Madison, Wisconsin is one of the most up and coming neighborhoods in the United States. It made number three in Livability’s ranking for most desirable places to live. The history of this city and its consequent evolution gives us a glimpse of how it rose to become one of the best places to live.
Madison started out as a small village in 1836. It remained small in size until 1856 when it began its gradual transformation. In the 1840s, it was made up of under 50 residences, three grocers, a steam powered lumber mill and two retail stores. The majority of the landscape was forested wilderness. It gained incorporation in 1846. In the 1850s it gained a city charter and officially became a city in the eyes of the state in 1856.
Soon, the railroad came through the region and brought transportation and commerce. Economic opportunities began to appear. Roads were built, settlers began to flood into the area and businesses were established. The city was now on the move. German, English and Norse settlers began to populate the area.
Current life in Madison, WI
Madison has come a long way from its humble beginnings as a small village. It is now one of the most sought after places to live in the state and in the nation. It boasts thriving businesses, low unemployment rates and quality public education just to name a few things. Here is a closer look at the things that make Madison, WI such a special place to be.
Cost of Housing
The average price of a single family residence in Madison, WI is $217,800 and the median home price is twenty percent higher than the national average with lower numbers of occupants in each home. The figures are 2.2 on average. The higher cost reflects the value of homes in this city, which is about twenty eight percent higher than State averages. The year over appreciation rate is just over seven percent which shows that homes values are on the rise, which is a good sign for the city’s economic health. Forty eight percent of the homes in the area are owner occupied which means that people are settling here and making their homes in Madison. The remainder of homes are occupied by renters at just over fifty one percent.
Employment and Income levels
The unemployment rate in Madison is slightly over four percent which is twenty seven percent lower than the national average. This is a strong indicator that business is thriving in the area and that jobs are in good supply for the local residents. This in itself is an attractive feature which raises the livability scores considerably. The income per capita averages $31,659 which is eleven percent higher than national averages and the median household income is $53,933, coming in at one percent higher.
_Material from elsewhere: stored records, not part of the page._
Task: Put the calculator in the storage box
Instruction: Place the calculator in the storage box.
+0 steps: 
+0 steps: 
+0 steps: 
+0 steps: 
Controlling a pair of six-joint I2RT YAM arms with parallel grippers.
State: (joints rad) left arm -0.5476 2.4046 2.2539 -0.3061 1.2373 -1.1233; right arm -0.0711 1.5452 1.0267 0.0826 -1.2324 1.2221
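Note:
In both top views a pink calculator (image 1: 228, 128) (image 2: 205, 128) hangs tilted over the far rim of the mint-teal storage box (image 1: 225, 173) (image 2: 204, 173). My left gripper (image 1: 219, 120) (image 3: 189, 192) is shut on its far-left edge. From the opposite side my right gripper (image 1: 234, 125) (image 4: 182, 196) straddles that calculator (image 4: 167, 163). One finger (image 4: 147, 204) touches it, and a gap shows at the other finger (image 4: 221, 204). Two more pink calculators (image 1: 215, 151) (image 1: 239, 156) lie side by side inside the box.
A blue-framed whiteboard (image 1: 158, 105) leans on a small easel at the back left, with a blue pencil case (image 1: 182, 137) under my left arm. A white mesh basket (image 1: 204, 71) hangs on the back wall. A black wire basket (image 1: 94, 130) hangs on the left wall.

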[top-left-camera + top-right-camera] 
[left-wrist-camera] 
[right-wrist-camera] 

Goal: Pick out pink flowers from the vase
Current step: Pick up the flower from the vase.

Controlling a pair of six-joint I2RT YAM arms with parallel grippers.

An interesting statistic shows that the median household income for owner occupied home residents is $83,892 which is significantly higher than the cumulative average. With a lower percentage of home owners versus renters, it shows that Madison is a city that generates revenues based on home rentals.
The high poverty rate of just over nineteen percent is above national averages and it indicates that people are willing to make a sacrifice to live in this area even if it isn’t within their current financial means. With low unemployment rates, it shows that some residents may be underemployed or working for low wages versus those owning homes who have far higher income levels. Just under half of the residents appear to be from affluent backgrounds.
Cost of living
The cost of living in Madison is eight percent higher than state averages. It rests at an index of 106 on the scale. The index is based upon cumulative averages weighting housing at thirty percent, with goods and services at thirty three percent, groceries at thirteen percent, health care at five percent, utilities at ten percent and transportation at nine percent. This shows that it is a little more expensive to live in Madison because of the various amenities offered.
The public education system is very good in Madison. Test scores are six percent higher than national averages with fifty six public schools in the area, twenty three private schools and fourteen post secondary schools. The student to teacher ratio is a remarkable eleven to one which is nearly unheard of. Fifty five percent of the residents have earned a bachelor’s degree or higher with ninety two percent of the adult population achieving at least a high school diploma. This shows a significant value placed on education within the community.
Madison, WI is safer than thirty percent of the cities in the United States. Residents have a one in thirty two chance of becoming a victim of a crime. Year over year, the number of crimes committed in Madison has lowered by two percent. Safety is a top concern for many people who are looking for the best place to live, particularly those who are raising families.
Madison, WI has all of the attributes that are desirable when searching for the best place to settle. It features a population that is well employed, thriving businesses and available housing. While home ownership is a little higher in this area, along with the cost of living, the people who call it home believe that it is worth the few percentage points for all of the amazing benefits of calling it home. Safety, quality education and a higher than average household income are all compensation.
From the evidence that we’ve collected, it is obvious that Madison has come from humble beginnings over a century ago and risen to some pretty spectacular heights. A more in depth look at the city and its inner workings offers support for the claim that this city is well on its way. We believe that if Madison stays on its current trajectory it could rise even higher than its current placement as the third best place to live in the United States. Madison, Wisconsin is one of the most up and coming cities and it is definitely one to keep your eye on.